16:22Ossos do ofício

por João Pereira Coutinho

A busca da glória literária é quimera insana e quase sempre condenada ao fracasso

O melhor momento cultural de 2018? Não é um livro, não é um filme, não é um disco. É uma carta de Giacomo Leopardi que o “New York Review of Books” traduziu e condensou. A missiva trata de um fenômeno intemporal —a busca da glória literária—, e Leopardi decidiu partilhar os seus conselhos pela boca de Giuseppe Parini, o grande poeta italiano do século 18.

A escolha é acertada: Parini, para além de poeta, foi um consumado satirista.  O que permite cobrir as suas palavras com um manto de irrisão e ambiguidade que escapou à vetusta publicação americana.

Não que isso interesse: “ridendo castigat mores”, a rir se corrigem os costumes, como diriam os clássicos. E o objetivo de Leopardi, por meio do seu personagem, é frustrar a vaidade dos escritores que se entregam à “loucura da arte” em busca do mais efêmero dos prêmios: a glória.

Mas por que motivo a busca da glória literária é quimera insana e quase sempre
condenada ao fracasso?

Antes de responder à pergunta, Leopardi começa pelo básico: a vida literata é contrária a uma existência saudável. Viver em posição sentada, com a lapiseira colada aos dedos, é uma forma de tortura que escapou a Dante e à sua “Comédia”. Difícil discordar —e o meu ortopedista que o diga.

Mas a coisa ganha proporções dementes quando aliamos essas flagelações do corpo e da mente com o fantasma da ambição mundana. É a receita para o desastre.

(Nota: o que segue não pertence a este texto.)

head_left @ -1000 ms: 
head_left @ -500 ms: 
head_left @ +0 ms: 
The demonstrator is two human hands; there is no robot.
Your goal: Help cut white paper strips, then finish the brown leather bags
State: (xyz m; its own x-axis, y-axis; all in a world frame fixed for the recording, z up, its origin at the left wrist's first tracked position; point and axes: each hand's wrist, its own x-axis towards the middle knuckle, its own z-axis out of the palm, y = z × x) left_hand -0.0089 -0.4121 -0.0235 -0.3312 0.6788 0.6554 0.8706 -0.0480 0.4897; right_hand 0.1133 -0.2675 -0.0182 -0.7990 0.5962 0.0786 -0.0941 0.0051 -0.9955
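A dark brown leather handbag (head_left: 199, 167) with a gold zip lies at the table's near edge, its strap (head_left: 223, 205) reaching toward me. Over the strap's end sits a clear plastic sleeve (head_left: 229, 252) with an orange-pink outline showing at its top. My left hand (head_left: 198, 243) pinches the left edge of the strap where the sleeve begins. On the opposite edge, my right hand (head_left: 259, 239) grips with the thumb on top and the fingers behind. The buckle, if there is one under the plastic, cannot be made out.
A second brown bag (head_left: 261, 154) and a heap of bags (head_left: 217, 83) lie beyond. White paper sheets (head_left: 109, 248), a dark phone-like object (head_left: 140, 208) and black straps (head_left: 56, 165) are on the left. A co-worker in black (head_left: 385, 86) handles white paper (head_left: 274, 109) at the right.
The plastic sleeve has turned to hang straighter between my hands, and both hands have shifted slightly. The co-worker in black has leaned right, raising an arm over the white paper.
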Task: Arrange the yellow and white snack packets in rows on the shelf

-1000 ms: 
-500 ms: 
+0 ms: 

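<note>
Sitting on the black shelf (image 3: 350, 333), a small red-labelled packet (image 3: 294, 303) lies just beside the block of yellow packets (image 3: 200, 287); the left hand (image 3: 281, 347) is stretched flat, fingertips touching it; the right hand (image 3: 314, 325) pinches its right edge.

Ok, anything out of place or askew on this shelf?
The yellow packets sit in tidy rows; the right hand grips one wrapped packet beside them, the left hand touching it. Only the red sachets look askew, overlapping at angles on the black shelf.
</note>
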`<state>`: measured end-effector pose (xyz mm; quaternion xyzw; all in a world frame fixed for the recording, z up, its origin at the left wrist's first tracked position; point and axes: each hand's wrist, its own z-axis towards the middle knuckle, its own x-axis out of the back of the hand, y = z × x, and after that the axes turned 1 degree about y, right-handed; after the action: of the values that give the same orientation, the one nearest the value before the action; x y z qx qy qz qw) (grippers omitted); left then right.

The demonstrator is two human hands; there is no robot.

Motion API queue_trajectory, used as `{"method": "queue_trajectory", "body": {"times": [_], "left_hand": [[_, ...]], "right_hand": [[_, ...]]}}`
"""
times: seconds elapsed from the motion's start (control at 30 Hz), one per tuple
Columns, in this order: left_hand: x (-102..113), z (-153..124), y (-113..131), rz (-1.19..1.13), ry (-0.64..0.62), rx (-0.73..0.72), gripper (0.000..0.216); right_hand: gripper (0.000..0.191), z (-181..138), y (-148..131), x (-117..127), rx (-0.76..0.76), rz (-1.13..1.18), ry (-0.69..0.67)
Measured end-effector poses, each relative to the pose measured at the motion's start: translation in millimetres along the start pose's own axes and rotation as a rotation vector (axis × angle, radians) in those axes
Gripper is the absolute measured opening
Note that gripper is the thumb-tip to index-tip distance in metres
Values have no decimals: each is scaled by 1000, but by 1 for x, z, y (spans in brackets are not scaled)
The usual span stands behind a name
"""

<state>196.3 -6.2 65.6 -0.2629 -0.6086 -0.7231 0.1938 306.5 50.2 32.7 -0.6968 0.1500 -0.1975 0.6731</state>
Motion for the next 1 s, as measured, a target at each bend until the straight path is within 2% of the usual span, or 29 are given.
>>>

Leopardi não perde tempo com os obstáculos mais prosaicos —as rivalidades, as invejas, as calúnias, os preconceitos, as intrigas, as malícias. Se o poeta tivesse conhecido Henry Kissinger, certamente teria concordado com ele: o motivo pelo qual as lutas entre acadêmicos são tão violentas é porque normalmente está muito pouco em jogo. O que vale para a academia, vale ainda mais para a literatura.

Mas Leopardi se concentra  em três contingências que não envelheceram uma ruga.

Para começar, e partindo do pressuposto de que o escritor produz uma grande obra, é importante saber quem a reconhece como tal. Essa proeza é sempre um exclusivo de uma minoria, o que desde logo limita a dimensão da glória.

Por outro lado, se aceitarmos o argumento de que para apreciar um estilo e uma linguagem é preciso ter uma familiaridade nativa com determinada língua, essa minoria é ainda mais minoritária porque o resto do mundo fica imediatamente excluído.

Por último, só quem escreve bem pode julgar competentemente a boa escrita. A minoria, que já era minoritária, tornou-se minúscula.

Como se isso não bastasse, existem outros fatores que influenciam o trabalho dos críticos. Não basta que um livro seja lido por eles; é preciso que seja lido num dia bom porque os julgamentos literários muitas vezes dependem de circunstâncias extraliterárias.

Quando li essa sentença, gelei e ponderei: quantas das minhas críticas não foram já determinadas pelo estado do meu reumatismo? Falar em ossos do ofício, no meu caso, tem um significado especial.

“Last but never least”: mesmo que o livro seja lido, só é possível revelar a grande literatura quando lemos e relemos a mesma obra. Perante a abundância bibliográfica, quem se pode dar ao luxo da repetição?

Faço minhas as palavras de Leopardi. Embora saiba, tal como ele, que os conselhos de nada valem. A escrita é como uma doença incurável que alguns estão condenados a transportar. O que lhes resta?

Escrever, claro. E, em brilhante paradoxo, esperar que desse lado exista alguém, algures,
interessado em aplaudir.

P.S. – Sim, o texto de Leopardi é o melhor do ano. Mas, para não fugir à tradição das listas, são estas as minhas escolhas.

Filme – “Trama Fantasma”, de Paul Thomas Anderson, seguido de “No Coração da Escuridão”, de Paul Schrader (a obra-prima que eu nunca pensei que Schrader fosse capaz de fazer).

Livro – “Last Stories” de William Trevor, esse Tchékhov irlandês, morto há dois anos, que está ao nível do mestre russo. Na não ficção, “National Populism: The Revolt Against Liberal Democracy”, de Matthew
Goodwin e Roger Eatwell.

Disco – “Both Directions at Once: The Lost Album”, de John Coltrane. Acrescento também as trilhas sonoras de “Trama Fantasma” (Jonny Greenwood) e de “Se a Rua Beale Falasse” (Nicholas Britell).

TV – O documentário “Wild Wild Country”, disponível na Netflix. Na ficção, “Patrick Melrose”, adaptação perfeita do quinteto literário de Edward St Aubyn.